Problem details: Write out the data below exactly, beginning with the first line and ending once the line that has "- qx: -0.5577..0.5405" is written.

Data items

--------------------------------

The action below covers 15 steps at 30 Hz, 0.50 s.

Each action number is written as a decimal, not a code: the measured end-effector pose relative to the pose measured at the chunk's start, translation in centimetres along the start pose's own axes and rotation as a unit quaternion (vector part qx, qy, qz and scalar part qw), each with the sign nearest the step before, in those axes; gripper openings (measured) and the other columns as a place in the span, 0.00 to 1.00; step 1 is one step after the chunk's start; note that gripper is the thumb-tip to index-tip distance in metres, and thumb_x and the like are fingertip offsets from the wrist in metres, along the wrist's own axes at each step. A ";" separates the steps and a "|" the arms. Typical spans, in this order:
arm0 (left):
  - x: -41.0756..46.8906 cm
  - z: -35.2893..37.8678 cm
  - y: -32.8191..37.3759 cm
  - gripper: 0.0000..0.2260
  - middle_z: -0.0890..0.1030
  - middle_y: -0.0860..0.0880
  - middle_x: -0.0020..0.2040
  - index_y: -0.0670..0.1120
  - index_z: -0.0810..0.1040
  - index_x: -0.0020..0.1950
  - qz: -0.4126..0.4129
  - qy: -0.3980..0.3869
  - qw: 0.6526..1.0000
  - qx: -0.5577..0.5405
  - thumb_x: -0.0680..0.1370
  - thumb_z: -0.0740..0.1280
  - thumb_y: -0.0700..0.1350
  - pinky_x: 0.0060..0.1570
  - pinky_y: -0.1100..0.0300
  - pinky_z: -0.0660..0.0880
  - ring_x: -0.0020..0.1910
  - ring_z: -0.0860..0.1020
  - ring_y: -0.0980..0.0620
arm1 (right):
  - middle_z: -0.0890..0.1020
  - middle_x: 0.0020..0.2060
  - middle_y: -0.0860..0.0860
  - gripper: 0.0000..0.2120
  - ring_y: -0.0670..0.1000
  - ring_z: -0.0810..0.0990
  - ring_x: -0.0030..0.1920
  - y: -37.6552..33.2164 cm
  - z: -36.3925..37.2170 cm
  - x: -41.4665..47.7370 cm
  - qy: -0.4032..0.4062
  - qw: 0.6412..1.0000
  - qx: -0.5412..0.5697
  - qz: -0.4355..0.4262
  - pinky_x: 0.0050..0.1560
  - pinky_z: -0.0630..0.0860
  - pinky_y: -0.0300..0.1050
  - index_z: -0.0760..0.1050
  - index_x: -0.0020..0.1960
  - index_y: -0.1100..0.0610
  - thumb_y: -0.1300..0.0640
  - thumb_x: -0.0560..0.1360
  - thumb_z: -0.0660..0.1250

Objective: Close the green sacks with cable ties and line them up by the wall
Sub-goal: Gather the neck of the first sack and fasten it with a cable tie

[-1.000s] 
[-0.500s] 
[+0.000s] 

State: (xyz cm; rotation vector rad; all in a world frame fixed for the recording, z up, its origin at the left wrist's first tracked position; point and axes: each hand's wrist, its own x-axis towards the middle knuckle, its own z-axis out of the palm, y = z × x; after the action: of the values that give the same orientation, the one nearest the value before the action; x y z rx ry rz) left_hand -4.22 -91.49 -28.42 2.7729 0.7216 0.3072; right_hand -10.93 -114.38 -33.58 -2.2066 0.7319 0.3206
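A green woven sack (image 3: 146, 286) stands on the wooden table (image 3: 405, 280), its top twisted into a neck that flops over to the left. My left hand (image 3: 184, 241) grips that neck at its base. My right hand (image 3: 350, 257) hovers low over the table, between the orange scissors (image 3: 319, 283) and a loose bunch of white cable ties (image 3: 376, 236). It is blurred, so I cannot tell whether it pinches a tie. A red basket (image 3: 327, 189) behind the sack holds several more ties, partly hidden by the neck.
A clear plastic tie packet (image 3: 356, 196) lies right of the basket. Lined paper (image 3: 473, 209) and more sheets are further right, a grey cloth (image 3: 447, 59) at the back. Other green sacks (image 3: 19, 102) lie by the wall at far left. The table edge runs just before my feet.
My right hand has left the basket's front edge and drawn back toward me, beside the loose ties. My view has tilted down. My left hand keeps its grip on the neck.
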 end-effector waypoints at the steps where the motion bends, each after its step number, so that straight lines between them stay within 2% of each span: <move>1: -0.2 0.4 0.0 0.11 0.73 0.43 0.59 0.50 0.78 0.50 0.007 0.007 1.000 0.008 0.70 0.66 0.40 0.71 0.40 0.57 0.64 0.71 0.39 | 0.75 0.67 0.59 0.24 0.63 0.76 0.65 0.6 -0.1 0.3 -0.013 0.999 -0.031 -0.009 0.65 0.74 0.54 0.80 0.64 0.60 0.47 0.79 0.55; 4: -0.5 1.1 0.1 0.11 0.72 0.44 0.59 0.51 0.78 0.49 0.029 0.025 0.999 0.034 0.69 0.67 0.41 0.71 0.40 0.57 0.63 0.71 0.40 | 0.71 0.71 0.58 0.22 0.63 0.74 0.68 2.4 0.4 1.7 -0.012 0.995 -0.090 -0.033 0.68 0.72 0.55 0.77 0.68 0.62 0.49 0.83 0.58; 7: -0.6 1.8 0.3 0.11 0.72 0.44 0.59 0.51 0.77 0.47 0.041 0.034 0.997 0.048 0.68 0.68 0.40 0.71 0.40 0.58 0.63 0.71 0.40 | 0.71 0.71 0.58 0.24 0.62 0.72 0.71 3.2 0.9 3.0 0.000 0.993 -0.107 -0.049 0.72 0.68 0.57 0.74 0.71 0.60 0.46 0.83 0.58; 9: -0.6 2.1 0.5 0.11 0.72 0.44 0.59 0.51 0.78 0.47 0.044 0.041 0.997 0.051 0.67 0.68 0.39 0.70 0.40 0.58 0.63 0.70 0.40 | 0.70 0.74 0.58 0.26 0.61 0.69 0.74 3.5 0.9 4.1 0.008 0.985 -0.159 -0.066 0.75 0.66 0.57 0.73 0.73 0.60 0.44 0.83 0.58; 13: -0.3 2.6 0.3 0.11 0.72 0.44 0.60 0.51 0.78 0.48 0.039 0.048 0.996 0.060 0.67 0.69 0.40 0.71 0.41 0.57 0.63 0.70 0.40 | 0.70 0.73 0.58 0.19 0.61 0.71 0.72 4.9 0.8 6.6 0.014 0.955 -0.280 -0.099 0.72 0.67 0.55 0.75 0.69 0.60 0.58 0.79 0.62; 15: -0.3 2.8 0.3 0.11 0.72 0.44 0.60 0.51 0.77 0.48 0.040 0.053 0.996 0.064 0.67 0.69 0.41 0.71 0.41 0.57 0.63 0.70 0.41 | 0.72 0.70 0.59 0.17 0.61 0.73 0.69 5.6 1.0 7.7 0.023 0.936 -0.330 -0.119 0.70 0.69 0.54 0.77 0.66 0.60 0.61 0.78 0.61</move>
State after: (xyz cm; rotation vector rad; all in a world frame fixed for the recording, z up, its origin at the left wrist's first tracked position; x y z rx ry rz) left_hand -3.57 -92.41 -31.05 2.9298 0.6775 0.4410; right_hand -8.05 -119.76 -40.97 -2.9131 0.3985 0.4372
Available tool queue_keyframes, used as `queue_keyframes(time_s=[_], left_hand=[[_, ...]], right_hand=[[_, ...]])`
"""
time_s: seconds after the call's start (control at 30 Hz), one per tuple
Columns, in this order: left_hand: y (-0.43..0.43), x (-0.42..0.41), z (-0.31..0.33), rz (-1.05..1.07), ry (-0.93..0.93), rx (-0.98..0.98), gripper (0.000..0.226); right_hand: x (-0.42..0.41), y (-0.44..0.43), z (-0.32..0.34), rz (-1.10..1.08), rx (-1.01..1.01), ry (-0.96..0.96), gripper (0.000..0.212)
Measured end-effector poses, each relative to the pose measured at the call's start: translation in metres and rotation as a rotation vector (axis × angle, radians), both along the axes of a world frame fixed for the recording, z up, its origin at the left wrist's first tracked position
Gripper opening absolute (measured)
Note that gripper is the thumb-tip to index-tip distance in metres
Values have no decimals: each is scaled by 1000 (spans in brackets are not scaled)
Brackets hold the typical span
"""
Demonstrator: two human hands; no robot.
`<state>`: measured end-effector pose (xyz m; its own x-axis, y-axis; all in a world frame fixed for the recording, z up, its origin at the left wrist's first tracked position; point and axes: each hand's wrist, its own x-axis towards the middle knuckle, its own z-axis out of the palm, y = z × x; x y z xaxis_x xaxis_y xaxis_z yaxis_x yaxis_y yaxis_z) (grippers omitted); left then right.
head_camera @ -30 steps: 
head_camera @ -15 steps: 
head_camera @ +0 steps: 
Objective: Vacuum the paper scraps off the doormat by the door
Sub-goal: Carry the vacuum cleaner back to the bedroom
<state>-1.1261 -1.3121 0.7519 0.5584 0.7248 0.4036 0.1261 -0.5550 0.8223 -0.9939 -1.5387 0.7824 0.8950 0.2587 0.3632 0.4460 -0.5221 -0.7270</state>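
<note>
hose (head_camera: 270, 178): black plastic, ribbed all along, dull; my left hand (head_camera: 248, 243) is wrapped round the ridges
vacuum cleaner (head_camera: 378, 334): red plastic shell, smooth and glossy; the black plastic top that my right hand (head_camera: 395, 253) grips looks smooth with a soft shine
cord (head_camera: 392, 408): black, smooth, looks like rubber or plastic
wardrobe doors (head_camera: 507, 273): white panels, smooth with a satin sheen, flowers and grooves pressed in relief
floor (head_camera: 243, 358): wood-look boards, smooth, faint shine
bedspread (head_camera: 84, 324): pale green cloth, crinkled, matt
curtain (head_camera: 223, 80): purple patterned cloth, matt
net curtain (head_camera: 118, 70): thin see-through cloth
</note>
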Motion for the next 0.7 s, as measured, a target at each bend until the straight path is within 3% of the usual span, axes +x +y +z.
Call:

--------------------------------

Problem solution:
The action below covers 15 steps at 30 Hz, 0.50 s.

Each action number is written as a decimal, not a code: the measured end-effector pose relative to the pose measured at the chunk's start, translation in centimetres along the start pose's own axes and rotation as a unit quaternion (vector part qx, qy, qz and scalar part qw), each with the sign nearest the step before, in those axes; gripper openings (measured) and the other columns as a place in the span, 0.00 to 1.00; step 1 is one step after the chunk's start; note that gripper is the thumb-tip to index-tip distance in metres, and thumb_x and the like are fingertip offsets from the wrist in metres, along the wrist's own axes at each step. A ";" separates the steps and a "|" the arms. Typical spans, in this order:
arm0 (left):
  - x: -41.0756..46.8906 cm
  - z: -35.2893..37.8678 cm
  - y: -32.8191..37.3759 cm
  - gripper: 0.0000..0.2260
  - middle_z: -0.0890..0.1030
  - middle_y: -0.0860..0.0880
  - middle_x: -0.0020..0.2040
  - index_y: -0.0670..0.1120
  - index_z: -0.0810..0.1040
  - index_x: -0.0020..0.1950
  - qz: -0.4126..0.4129
  - qy: -0.3980..0.3869
  - qw: 0.6526..1.0000
  - qx: -0.5577..0.5405

What appears above is the full answer.